• Task instructions
The word "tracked" may appear in some lines of the data; copy every such line.

• Recorded information

--------------------

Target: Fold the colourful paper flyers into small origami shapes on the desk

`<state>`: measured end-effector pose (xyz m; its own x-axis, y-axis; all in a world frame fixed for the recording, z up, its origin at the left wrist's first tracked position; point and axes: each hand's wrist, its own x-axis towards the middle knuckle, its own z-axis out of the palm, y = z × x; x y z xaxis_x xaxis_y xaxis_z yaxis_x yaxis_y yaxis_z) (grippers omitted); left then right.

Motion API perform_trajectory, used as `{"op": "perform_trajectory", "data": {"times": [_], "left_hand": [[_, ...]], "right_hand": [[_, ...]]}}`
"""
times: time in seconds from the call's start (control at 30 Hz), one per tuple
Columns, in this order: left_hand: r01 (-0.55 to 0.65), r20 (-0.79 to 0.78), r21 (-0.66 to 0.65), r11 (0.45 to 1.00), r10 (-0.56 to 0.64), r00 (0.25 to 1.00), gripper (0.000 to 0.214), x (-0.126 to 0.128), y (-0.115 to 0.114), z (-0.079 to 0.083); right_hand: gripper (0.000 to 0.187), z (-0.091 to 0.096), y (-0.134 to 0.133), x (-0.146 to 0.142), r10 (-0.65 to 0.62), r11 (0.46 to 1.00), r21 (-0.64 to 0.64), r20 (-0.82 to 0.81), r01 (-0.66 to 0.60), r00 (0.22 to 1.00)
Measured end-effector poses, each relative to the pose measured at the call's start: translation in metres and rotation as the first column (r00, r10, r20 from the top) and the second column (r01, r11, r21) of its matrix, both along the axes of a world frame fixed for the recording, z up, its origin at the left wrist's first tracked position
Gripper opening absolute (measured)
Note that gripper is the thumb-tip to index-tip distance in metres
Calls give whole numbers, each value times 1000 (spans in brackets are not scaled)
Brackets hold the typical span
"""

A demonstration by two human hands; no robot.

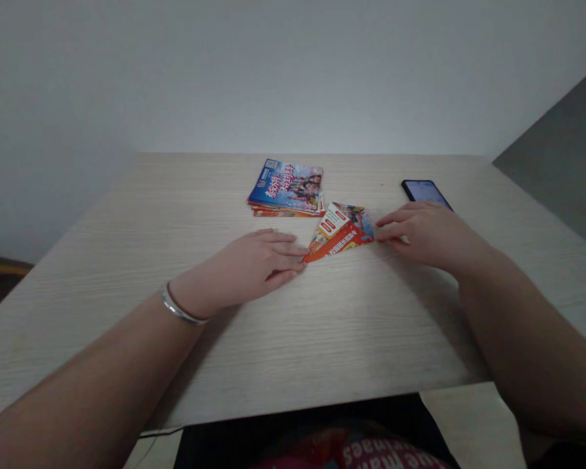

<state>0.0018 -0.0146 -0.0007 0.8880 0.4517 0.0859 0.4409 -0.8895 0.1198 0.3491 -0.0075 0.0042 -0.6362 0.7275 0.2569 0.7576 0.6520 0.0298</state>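
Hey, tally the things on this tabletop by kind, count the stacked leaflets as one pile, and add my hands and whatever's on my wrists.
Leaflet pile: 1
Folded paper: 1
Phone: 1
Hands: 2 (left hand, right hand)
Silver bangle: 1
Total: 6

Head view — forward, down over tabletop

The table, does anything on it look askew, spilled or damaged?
The stack of leaflets looks slightly askew: orange edges stick out unevenly beneath its blue top. The folded leaflet, between the left hand and right hand, narrows to a point, but that seems deliberate. No spill or tear shows.
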Motion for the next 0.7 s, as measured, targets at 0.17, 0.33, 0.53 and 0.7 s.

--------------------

• Answer box
`<state>`: measured end-effector pose (xyz m; its own x-axis, y-axis; all in a world frame fixed for the recording, z up, its origin at the left wrist's first tracked position; point and axes: each hand's wrist, its own x-axis towards the middle knuckle, its own z-axis out of the palm, y = z × x; x y z xaxis_x xaxis_y xaxis_z yaxis_x yaxis_y yaxis_z) (grippers omitted); left then right.
Measured end-effector poses, each relative to the pose measured at the call's start: translation in metres and rotation as the first column (r00, r10, r20 from the top) and the second column (r01, r11, r21) of its matrix, both along the axes of a world frame fixed for the recording, z up, its origin at the left wrist's first tracked position

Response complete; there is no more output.